Date: 20241009
Docket: IMM-6453-23
Citation: 2024 FC 1598
Toronto, Ontario, October 9, 2024
PRESENT: Madam Justice Go
BETWEEN: |
KHYATI JIGAR PUROHIT |
Applicant |
and |
THE MINISTER OF CITIZENSHIP AND IMMIGRATION |
Respondent |
JUDGMENT AND REASONS
I. Overview
[1] Khyati Jigar Purohit [Applicant] is a citizen of India who applied for a work permit to work in Canada as a cook, based on a positive Labour Market Impact Assessment issued for her job offer.
[2] An officer with the Migration Section of the High Commission of Canada in New Delhi [Officer] issued a procedural fairness letter dated March 2, 2023 [PFL] to the Applicant indicating concerns about the Applicant’s documents regarding her current employment at a restaurant called William John’s Pizza. The Officer had made two separate telephone calls to the Applicant and the manager of the restaurant to confirm the Applicant’s stated work experience. Based on the information gleaned from these telephone inquiries, the Officer found, on a balance of probabilities, that the Applicant’s employment documents are not genuine and that she has not worked at the stated place of employment in the stated occupation.
[3] On April 5, 2023, the Applicant provided a written response to the PFL letter including supporting documents to address the Officer’s concerns.
[4] By a decision dated April 29, 2023, the Officer refused the Applicant’s work permit application, finding the Applicant inadmissible under subparagraph 40(1)(a) of the Immigration and Refugee Protection Act, SC 2001, c. 27 [IRPA] due to misrepresentation [Decision]. A finding of misrepresentation would result in the Applicant being inadmissible to Canada for a period of five years under subparagraph 40(2)(a) of the IRPA.
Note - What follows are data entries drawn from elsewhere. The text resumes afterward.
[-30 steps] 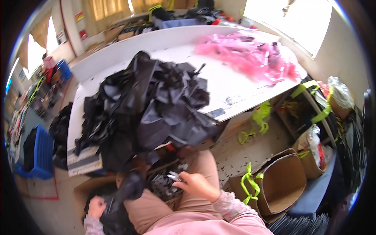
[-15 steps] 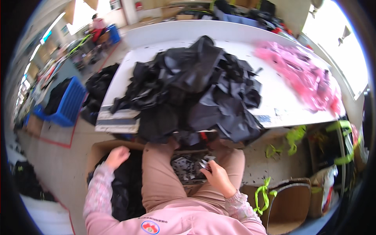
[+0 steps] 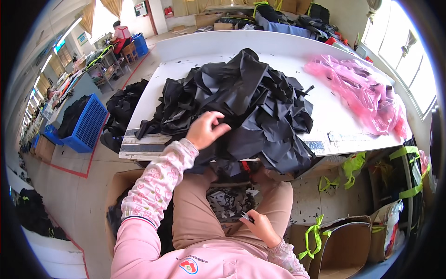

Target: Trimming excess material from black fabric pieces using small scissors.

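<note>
A large heap of black fabric pieces (image 3: 241, 93) lies on the white table (image 3: 325, 111), some of it hanging over the front edge. My left hand (image 3: 207, 130) is over the near left of the heap, thumb and fingertips apart, with nothing seen between them; whether it touches the cloth I cannot tell. Close to my right thigh, my right hand (image 3: 261, 229) is closed around small thread snips (image 3: 246, 217), whose metal tips stick out past the fingers. Below, between my knees, small dark and pale scraps (image 3: 227, 201) lie in a pile.
Pink plastic bags (image 3: 357, 93) lie on the table's right side. An open cardboard box (image 3: 346, 246) with a green tie (image 3: 313, 239) stands at my right. Another box (image 3: 116, 186) with black material is at my left. A blue crate (image 3: 86, 123) stands further left; a person (image 3: 121, 37) sits far back.
My left hand has moved from above the left box up and right to the black heap. My right hand has dropped slightly, still holding the snips. The view has shifted a little.
</note>
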Available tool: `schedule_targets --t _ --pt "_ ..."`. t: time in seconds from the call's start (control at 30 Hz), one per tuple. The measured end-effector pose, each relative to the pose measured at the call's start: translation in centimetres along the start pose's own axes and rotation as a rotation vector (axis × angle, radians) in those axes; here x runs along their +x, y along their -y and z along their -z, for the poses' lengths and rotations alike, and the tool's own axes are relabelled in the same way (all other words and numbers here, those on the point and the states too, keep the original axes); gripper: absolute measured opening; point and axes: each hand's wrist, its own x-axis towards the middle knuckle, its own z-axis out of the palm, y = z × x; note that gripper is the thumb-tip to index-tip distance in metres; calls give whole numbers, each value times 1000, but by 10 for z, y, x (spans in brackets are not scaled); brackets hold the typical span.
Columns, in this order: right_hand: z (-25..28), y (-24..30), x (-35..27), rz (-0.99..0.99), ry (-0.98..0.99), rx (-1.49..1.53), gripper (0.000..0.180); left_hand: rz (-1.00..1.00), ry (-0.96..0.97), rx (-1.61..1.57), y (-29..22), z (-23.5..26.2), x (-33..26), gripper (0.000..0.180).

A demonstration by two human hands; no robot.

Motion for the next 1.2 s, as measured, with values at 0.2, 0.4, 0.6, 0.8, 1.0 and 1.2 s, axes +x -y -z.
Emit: schedule_targets --t 0.2,0.4,0.6,0.8,1.0,1.2 --pt "-2 0 5 65 -14 56 24 -71 134 133 -33 -30 -17 25" --pt "12 -16 21 41 -218 725 13 33 367 -797 -102 17 -78 18" --pt "32 12 65 -112 -161 1350 50 187 663 -1060 -109 10 -171 21" --pt "3 -30 115 -350 -230 1682 58 38 1053 -1236 -128 -13 -208 14" --pt "19 -18 124 -248 -289 1768 28 116 1236 -1299 -115 -22 -231 21" --pt "66 33 104 -138 -404 1547 32 83 1302 -749 -85 -9 -200 28"
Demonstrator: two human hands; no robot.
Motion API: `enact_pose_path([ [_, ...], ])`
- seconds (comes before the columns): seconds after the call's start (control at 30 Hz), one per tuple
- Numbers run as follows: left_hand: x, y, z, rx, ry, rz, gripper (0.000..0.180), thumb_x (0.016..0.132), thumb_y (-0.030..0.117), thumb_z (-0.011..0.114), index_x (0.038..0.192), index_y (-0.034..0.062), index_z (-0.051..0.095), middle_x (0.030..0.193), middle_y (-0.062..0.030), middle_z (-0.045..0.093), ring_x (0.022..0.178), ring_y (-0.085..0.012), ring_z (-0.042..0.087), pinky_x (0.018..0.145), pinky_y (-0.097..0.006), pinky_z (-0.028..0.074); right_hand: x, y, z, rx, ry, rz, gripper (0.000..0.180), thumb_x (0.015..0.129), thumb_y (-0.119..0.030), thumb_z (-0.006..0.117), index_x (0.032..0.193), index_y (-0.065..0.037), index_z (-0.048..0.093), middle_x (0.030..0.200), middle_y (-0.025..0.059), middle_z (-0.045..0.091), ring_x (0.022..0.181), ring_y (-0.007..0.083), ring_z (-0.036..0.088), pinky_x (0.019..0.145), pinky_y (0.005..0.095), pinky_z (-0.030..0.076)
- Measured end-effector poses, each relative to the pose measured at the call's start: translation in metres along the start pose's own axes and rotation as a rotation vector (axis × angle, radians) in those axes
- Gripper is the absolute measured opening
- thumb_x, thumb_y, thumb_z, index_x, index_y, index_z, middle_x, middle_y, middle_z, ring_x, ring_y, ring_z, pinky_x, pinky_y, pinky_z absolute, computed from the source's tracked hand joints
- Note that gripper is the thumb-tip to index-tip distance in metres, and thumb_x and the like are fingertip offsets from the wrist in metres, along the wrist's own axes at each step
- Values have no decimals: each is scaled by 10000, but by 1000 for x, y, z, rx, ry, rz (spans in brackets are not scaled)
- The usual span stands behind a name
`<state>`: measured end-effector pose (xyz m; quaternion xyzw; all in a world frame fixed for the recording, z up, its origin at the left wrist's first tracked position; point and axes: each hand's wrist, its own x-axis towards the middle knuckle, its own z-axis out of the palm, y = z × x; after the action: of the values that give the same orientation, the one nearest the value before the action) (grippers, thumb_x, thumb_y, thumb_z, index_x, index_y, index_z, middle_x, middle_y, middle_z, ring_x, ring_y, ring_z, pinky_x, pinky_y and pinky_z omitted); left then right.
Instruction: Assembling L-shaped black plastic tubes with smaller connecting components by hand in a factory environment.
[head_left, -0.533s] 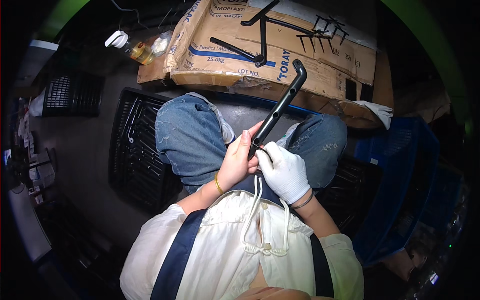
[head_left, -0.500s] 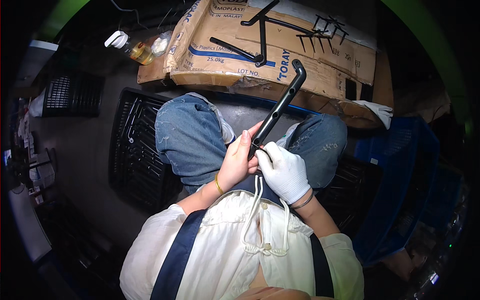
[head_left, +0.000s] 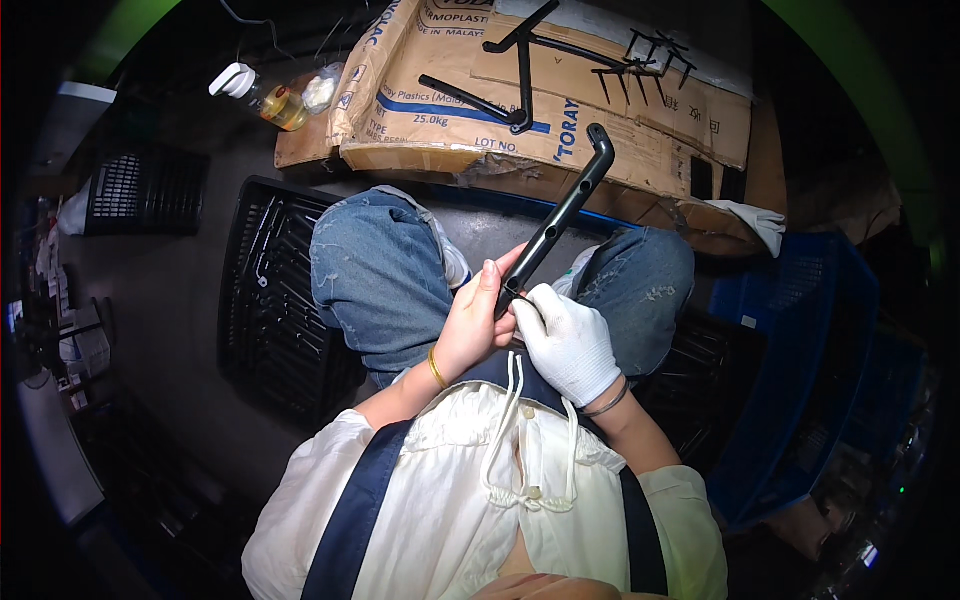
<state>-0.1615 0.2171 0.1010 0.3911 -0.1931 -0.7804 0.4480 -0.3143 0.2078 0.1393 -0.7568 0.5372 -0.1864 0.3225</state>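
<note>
Stiff black tube (head_left: 550, 232), held by its near end

The bare left hand (head_left: 474, 318) wraps that end in a closed grip; the gloved right hand (head_left: 568, 342) bunches its fingertips there, though whether they pinch anything is hidden. The glossy shaft looks rigid, fairly light, perhaps slippery; mid-length seems the balanced hold. Beyond, slim black parts (head_left: 526, 85) lie on the cardboard-covered tabletop (head_left: 640, 160).

Black tube (head_left: 558, 218) | holed, far end bent | slanting right | near end held
</note>
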Motion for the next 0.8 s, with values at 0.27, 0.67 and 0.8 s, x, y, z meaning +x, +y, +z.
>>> enact_pose_path([
  [0.27,-3,4,7,116,2,62,583,1062,454,259,1497,74,334,837,-14,514,505,-25,308,436,-184,295,0,-5,-6,26,-7,-5,188,925,-277,585,897,-94,616,724,116,665,603,325,660,553,418,534],
  [0.67,-6,3,8,293,23,92,595,1052,483,290,1470,72,390,617,63,400,465,-27,294,434,-185,264,-2,-3,-6,-75,-37,-61,168,923,-270,578,891,-109,617,690,105,651,567,322,649,506,421,522],
  [0.8,-6,0,8,289,40,111,587,1052,483,290,1466,83,403,563,78,347,452,-29,286,432,-183,258,-2,-4,-2,-67,-57,-10,154,923,-253,580,873,-109,602,689,110,651,574,328,650,510,429,522],
])
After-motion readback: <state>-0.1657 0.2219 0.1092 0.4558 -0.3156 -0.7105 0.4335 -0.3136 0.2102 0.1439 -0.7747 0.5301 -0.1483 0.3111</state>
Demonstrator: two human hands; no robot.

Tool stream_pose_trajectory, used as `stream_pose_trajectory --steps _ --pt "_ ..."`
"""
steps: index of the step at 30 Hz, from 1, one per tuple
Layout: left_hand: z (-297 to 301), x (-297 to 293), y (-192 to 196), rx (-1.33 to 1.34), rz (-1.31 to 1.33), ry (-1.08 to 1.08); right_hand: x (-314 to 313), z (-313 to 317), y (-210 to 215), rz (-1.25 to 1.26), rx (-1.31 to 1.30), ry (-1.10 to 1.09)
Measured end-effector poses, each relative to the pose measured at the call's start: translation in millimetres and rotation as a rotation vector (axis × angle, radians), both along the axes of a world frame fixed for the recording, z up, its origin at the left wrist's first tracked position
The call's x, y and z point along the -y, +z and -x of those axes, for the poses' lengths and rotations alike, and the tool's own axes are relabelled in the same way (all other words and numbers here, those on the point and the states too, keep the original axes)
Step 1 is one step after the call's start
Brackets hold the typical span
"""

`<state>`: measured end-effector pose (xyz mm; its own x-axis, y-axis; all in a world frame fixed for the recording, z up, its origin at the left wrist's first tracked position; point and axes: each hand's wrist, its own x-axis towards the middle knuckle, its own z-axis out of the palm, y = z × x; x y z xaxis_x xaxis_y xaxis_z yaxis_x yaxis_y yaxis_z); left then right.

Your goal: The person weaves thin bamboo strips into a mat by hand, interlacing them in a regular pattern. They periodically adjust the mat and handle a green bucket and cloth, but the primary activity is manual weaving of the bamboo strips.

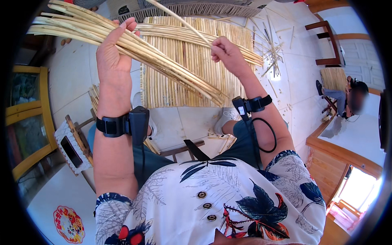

[5] The Applicant seeks judicial review the Decision. I grant the application as I find the Decision unreasonable.
II. Analysis
[6] The Applicant argues that the Officer’s findings regarding the Applicant’s misrepresentation were unreasonable because the Officer failed to consider the totality of the evidence and there was no clear or convincing evidence of misrepresentation. The Applicant also submits that the Officer breached procedural fairness.
[7] The determinative issue is the reasonableness of the Decision, for which the standard of review is reasonableness: Canada (Minister of Citizenship and Immigration) v Vavilov, 2019 SCC 65 [Vavilov]. The Court should assess whether the decision bears the requisite hallmarks of justification, transparency and intelligibility: Vavilov at para 99. The Applicant bears the onus of demonstrating that the decision was unreasonable: Vavilov at para 100.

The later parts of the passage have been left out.